I have decide to write my blog a little differently. Instead of whining about all the trouble, emotions, and hell I am going through I have decide to help other women (and men)! If today is the first day of you following my blog then your in luck!
Here's the thing. I spend most of my days running with my head cut off. I am basically trying to recover from the fact that my husband abandoned myself and my four year old daughter. He walked out November 4, 2009 and just never came back.. It took at least three months for me to figure out that he wasn't coming back. Did I mention he stole all my money when he left? Yup, took the business that I started for him (I thought I was starting the business for us), he left, and took the business that I started along with all the money we had, and just walked out.
I'm not bitter or anything. I don't have time. The last 8 months have been spent trying to ensure I have a home a to live in,. food on the table, and provide my daughter what she needs. I don't have time to be bitter. And that ladies and gentleman is Lesson Number 1.
1. Do not waste your time on being bitter. Don't waste your time asking yourself, " what could I have done differently?' Sometimes, the people we marry are just idiots.
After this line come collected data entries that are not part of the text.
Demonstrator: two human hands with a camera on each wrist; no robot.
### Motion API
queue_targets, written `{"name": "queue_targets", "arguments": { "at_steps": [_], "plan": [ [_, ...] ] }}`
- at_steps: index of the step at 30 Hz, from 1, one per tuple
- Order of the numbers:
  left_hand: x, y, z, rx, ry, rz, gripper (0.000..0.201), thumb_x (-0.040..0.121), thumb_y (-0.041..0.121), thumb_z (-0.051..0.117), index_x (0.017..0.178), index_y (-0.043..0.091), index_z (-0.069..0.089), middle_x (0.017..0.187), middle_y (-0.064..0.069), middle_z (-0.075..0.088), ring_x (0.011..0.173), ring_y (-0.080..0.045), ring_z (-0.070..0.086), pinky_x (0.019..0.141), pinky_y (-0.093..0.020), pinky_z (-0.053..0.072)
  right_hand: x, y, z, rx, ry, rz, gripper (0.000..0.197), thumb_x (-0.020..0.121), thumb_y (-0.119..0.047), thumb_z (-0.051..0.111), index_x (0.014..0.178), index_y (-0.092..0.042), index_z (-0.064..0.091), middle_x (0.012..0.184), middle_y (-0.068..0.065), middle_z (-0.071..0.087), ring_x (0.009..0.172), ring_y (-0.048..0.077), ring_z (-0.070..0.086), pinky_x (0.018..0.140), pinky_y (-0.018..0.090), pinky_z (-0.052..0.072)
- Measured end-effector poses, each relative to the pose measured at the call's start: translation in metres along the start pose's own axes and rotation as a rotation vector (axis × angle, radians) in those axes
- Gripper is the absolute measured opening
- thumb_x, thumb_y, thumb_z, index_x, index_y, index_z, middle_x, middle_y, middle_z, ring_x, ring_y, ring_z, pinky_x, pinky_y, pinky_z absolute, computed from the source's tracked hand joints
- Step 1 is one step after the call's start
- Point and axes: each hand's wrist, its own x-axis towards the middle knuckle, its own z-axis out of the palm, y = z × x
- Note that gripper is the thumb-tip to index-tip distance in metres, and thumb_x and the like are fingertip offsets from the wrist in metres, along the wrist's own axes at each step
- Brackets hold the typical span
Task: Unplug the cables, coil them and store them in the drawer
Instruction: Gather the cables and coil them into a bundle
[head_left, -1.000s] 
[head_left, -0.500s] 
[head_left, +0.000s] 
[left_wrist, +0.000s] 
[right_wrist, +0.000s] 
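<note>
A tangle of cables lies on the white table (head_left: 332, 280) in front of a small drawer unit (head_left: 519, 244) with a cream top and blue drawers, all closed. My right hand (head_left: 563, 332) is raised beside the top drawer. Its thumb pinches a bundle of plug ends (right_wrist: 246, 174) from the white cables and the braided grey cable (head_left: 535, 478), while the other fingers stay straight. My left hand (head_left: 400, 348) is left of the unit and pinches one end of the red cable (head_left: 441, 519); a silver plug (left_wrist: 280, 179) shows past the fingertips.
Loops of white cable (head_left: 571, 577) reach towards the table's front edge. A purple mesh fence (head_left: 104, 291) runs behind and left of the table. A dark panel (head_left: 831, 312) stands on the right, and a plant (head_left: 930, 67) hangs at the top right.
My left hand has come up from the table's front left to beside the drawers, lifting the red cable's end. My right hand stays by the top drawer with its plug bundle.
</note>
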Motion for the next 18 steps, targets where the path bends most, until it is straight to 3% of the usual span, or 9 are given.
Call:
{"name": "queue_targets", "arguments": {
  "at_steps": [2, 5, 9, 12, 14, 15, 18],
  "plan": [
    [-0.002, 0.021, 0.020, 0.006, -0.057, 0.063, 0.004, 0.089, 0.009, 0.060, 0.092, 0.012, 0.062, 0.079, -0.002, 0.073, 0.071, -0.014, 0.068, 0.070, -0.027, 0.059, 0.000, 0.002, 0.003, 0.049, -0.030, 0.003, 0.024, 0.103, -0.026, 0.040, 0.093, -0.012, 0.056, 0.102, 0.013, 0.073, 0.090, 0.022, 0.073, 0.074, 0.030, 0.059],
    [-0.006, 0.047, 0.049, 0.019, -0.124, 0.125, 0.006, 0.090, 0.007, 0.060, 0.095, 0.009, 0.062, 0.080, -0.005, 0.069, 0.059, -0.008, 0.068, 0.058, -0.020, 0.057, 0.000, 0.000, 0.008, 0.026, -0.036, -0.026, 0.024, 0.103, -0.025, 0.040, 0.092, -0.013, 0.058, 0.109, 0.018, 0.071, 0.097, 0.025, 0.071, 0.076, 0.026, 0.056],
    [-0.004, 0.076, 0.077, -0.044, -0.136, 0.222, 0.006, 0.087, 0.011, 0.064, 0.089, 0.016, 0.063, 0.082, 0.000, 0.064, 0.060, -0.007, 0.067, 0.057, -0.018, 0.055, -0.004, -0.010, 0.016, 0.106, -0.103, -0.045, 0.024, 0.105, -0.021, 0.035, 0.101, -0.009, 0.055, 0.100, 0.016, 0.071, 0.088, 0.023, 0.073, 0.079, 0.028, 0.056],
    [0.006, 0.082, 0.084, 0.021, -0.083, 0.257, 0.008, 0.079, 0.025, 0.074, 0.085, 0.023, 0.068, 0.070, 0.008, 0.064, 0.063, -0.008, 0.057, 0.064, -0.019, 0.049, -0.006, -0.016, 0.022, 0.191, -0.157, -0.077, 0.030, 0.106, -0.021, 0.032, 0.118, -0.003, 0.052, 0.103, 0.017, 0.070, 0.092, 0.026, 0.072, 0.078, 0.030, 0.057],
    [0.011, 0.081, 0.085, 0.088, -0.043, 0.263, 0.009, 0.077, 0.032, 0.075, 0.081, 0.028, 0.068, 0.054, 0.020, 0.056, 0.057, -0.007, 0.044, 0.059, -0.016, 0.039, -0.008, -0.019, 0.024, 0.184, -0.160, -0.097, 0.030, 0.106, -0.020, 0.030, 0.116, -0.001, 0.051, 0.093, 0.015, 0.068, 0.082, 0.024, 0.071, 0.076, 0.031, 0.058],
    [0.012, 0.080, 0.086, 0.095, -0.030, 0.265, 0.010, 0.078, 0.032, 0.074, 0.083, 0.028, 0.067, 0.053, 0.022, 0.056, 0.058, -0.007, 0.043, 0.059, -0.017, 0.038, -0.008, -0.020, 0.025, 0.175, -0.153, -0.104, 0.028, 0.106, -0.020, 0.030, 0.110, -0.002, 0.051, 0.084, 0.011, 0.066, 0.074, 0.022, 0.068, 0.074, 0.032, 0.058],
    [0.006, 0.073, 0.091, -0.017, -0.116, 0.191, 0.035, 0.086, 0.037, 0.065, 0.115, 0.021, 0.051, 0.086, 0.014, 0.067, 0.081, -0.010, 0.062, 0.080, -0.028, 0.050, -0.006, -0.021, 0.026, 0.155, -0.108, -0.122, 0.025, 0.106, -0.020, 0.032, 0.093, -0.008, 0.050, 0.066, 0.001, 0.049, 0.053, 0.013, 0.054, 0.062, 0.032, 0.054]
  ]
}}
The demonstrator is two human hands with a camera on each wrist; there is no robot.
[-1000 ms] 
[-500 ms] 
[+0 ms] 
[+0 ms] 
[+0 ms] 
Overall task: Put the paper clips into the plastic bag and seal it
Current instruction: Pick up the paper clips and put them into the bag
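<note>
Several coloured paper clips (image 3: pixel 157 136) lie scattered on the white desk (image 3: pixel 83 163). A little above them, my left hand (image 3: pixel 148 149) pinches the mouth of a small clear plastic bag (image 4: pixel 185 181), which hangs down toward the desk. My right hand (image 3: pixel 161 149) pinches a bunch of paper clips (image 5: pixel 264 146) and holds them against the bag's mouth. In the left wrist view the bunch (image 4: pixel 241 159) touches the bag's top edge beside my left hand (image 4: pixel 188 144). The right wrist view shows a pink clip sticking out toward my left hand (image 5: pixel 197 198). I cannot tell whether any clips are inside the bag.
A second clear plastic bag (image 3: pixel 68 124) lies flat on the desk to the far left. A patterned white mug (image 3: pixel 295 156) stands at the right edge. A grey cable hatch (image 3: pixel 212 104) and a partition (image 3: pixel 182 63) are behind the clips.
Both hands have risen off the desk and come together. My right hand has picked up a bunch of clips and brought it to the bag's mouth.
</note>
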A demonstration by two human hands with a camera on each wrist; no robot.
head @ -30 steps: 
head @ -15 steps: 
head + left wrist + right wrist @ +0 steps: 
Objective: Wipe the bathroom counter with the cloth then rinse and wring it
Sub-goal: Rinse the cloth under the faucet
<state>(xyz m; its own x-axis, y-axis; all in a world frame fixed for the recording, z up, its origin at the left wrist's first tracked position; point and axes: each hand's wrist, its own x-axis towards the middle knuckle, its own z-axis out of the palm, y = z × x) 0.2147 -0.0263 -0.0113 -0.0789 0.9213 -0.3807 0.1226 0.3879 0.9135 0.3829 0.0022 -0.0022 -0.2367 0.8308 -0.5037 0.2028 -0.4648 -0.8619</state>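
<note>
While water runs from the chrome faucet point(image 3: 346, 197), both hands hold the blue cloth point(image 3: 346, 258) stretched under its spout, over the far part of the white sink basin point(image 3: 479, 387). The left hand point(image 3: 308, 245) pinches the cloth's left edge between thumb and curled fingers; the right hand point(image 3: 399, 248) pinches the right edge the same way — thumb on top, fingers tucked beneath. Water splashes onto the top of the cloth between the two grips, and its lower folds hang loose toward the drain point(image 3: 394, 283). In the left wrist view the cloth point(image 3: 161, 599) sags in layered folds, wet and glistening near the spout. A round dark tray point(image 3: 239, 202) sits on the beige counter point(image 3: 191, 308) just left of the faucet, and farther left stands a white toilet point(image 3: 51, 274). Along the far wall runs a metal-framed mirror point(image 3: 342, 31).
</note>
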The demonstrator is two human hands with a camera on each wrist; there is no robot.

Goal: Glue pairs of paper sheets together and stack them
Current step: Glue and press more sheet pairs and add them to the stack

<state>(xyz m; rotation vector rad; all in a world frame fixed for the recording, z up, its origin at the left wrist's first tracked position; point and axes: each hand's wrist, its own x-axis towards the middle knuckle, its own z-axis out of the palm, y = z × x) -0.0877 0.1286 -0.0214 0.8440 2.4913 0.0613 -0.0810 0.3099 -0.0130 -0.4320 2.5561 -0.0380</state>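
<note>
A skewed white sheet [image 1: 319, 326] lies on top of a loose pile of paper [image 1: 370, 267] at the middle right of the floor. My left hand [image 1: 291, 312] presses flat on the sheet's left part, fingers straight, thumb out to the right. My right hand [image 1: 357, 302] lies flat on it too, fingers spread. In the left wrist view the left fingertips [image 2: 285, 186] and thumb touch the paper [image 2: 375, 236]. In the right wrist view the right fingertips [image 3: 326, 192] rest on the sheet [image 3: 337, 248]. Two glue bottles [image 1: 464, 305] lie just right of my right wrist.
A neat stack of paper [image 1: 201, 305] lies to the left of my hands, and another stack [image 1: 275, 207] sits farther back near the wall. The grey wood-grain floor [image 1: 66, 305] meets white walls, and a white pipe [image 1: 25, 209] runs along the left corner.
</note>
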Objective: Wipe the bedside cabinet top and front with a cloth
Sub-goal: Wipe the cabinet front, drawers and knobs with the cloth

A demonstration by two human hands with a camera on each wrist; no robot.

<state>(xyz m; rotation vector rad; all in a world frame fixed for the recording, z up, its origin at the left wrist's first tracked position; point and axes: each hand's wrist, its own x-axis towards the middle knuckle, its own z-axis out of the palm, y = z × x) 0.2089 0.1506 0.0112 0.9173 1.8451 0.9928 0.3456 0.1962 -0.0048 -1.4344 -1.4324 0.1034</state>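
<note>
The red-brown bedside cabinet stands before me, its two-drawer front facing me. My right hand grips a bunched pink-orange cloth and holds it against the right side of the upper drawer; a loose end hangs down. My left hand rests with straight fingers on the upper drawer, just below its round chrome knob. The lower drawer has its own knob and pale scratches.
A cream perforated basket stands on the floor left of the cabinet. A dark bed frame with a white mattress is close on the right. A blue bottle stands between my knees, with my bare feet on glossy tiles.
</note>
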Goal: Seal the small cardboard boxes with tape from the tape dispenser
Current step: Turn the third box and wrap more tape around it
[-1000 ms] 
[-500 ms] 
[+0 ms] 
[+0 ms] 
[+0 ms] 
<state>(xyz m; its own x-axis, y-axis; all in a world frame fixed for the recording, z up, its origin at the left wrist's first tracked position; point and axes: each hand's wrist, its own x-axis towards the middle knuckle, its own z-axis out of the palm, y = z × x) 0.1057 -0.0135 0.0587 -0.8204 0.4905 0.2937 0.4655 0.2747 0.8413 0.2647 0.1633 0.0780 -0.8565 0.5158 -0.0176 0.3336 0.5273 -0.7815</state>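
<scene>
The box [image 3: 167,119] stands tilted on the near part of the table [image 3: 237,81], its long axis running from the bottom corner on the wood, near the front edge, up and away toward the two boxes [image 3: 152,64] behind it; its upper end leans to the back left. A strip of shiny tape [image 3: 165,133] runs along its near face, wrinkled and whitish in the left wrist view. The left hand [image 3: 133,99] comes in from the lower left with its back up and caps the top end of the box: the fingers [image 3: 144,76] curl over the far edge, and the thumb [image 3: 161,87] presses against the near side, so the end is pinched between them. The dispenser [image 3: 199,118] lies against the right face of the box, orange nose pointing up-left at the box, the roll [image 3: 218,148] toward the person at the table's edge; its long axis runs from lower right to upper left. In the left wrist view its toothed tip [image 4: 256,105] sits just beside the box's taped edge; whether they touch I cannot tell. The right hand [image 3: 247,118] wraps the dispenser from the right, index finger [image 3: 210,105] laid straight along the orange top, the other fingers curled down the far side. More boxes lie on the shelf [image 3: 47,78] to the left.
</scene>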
They have their own issues and it has nothing to do with you. If your wife says, "I cheated on you because your never home." And your never home because your working all the time to pay the bills. Then 'F-her!" move on. Don't waste your time fretting over what you could have done different.
If you supported your husband through law school and then he leaves you to boink the young, hot secretary, then 'F-Him too!' Or-If your husband walked out because now you have four kids, and he thinks he can get more attention or do better somewhere else then 'F-Him'.
Have a cry, or two, then drink a cup of tea, or something stronger, and MOVE ON! Life is short! Don't waste your time fretting over someone who just doesn't deserve the time, energy or emotional havoc it takes on you and your body! Sad bodies become out of shape, feel crappy, and really don't look good!
Today, have a happy body! If you have to go into the bathroom, or a quite place at work, or walk around the block. Do it. Do it now! Take five minutes to be sad, then just move on. You will get better I promise!
Take it from me, I know. I loved my husband deeply with every part of my being. I thought we would be together forever. I was building a life with him, that maybe wasn't perfect. but I was happy. I never thought he would walk out! But all of that matters not. The point is, I am getting better, and it is getting easier, and I will come out stronger. In fact I can see that happening now. Right now before my very eyes!
Today's lesson: Take five or ten minutes to be sad. (don't take more then 15 minutes!) cry, take a walk, do whatever you have to do, and then move on! Don't waste another minute on what woulda, coulda, shoulda, just MOVE ON!